Quickstart for Audio Processing

Here is a quick tutorial on scattering representations of sounds using ScatNet.

Setup

ScatNet is now setup and will automatically be loaded at each new MATLAB session.

Fundamentals

This section describes how to compute the scattering spectrum of an audio signal with just three instructions to ScatNet.

The sound file we propose to use for this tutorial is an excerpt of Handel's Messiah, available in all versions of MATLAB. Once loaded the handel.mat file, we choose a length T for the averaging window. Since the signal y is encoded at the sampling rate of \( 8000 \text{\,Hz} \) setting T to 4096 corresponds to about half a second.
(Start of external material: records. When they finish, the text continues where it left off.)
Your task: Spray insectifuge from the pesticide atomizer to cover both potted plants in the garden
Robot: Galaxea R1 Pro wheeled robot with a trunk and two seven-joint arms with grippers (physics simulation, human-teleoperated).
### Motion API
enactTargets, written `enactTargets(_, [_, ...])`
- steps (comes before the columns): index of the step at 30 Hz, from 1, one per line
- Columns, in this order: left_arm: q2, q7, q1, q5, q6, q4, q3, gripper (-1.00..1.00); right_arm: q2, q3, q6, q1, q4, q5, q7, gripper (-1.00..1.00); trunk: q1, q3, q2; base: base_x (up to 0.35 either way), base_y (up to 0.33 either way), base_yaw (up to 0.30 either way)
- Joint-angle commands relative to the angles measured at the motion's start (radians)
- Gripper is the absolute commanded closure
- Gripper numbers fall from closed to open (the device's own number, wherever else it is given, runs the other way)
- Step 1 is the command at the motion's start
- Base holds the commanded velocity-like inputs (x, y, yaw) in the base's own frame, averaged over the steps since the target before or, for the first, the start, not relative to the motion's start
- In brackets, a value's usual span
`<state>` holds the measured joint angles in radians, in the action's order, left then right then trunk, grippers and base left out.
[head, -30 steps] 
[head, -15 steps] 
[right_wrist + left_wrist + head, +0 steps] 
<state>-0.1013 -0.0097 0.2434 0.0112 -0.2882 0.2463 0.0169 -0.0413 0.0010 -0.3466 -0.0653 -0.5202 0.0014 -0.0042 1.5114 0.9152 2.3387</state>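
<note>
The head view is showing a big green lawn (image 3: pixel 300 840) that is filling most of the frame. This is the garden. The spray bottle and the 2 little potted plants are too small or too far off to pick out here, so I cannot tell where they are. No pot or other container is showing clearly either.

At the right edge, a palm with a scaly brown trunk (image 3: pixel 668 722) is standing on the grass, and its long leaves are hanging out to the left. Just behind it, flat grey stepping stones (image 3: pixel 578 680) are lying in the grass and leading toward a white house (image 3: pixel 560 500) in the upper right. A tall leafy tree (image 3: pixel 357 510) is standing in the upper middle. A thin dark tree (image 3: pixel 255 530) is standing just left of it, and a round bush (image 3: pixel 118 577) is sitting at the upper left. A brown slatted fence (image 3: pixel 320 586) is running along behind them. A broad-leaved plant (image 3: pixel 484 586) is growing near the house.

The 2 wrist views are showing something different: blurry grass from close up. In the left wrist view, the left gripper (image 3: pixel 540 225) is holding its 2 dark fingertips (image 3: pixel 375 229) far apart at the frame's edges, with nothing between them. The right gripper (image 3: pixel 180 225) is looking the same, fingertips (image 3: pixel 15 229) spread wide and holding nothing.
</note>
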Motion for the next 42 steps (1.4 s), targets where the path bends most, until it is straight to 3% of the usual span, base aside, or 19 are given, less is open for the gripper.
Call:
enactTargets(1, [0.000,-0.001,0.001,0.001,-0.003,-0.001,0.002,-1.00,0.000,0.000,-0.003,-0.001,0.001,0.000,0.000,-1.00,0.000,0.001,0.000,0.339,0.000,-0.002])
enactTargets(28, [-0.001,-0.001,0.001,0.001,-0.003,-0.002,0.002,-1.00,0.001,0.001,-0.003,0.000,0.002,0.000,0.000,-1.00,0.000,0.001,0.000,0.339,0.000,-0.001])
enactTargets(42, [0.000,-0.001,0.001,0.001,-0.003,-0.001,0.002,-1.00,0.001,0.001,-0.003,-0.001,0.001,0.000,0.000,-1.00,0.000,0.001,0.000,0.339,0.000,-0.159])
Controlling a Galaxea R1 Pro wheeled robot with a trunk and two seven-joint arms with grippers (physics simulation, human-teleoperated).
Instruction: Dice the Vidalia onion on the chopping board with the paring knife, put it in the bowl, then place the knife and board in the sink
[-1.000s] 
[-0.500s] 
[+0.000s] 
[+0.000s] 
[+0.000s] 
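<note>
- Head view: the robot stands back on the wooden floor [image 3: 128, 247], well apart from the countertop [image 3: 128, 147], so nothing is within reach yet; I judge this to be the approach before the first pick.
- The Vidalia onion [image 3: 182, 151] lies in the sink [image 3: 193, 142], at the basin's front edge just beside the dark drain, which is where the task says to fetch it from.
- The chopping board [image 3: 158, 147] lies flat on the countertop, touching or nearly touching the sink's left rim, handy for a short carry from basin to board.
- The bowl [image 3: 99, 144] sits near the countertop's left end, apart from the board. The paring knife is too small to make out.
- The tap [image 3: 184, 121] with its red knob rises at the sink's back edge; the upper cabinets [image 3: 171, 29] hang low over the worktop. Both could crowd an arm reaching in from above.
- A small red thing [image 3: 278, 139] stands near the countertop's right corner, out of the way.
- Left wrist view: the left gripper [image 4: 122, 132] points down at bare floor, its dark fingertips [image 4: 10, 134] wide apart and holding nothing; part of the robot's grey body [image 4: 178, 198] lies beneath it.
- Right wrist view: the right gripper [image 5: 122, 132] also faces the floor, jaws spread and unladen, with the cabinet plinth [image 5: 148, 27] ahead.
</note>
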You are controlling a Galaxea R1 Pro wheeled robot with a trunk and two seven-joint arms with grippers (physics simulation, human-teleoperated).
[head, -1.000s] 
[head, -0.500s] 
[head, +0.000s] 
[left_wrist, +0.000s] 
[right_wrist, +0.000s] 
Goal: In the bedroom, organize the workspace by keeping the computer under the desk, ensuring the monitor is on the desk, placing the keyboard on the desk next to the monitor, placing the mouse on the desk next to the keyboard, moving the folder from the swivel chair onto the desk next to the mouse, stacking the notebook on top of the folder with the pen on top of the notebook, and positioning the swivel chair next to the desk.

load handel;    % loads the signal into y
N = length(y);
T = 2^12;       % length of the averaging window

Before computing the scattering transform of y, we need to define the linear operators that will make up the layers of the scattering networks. In audio processing, these linear operators are constant-Q filter banks. In most experiments, two layers are sufficient, as they capture almost the whole energy in the signal, along an averaging window of up to one second. By default, the quality factors of these two layers are \( Q_1 = 8 \) and \( Q_2 = 1 \). By calling default_filter_options with the label 'audio', these parameters are automatically integrated into the structure filt_opt, which contains the options related to the construction of the filter banks.

filt_opt = default_filter_options('audio', T);

Scattering networks rely on a set of built-in "wavelet factories", which are suited to specific classes of signals. For translation-invariant representations in one dimension, one may call wavelet_factory_1d in the following way :

Wop = wavelet_factory_1d(N, filt_opt);
The previous instruction may take a few seconds on a personal computer, as it requires to build many filters at once.
Note : with the new version of ScatNet, the length N of the signal y no longer needs to be a multiple of the length T of the averaging window.

Finally, the scattering transform of y is computed with the generic function scat, which is at the core of the ScatNet toolbox.

S = scat(y, Wop);
Most often, scat requires less computer time than wavelet_factory_1d. Once the factory has been run, scattering transforms may be calculated iteratively with the same operators Wop, provided the input signals have the same length. More information about the vectorisation of several scattering transforms of one-dimensional signals may be found in the Batch processing section of this tutorial.

Filter banks

The wavelet transforms Wop provided by wavelet_factory_1d are merely function handles, with no actual data in them. Instead, they rely on a cell array named filters, which can be extracted from the factory as an optional second output argument :

[Wop,filters] = wavelet_factory_1d(N, filt_opt);

Like a scattering network, each element in the cell array corresponds to a layer ; however, while S has \( M+1 \) elements, filters has only \( M \) elements, as there is no filter bank at the root.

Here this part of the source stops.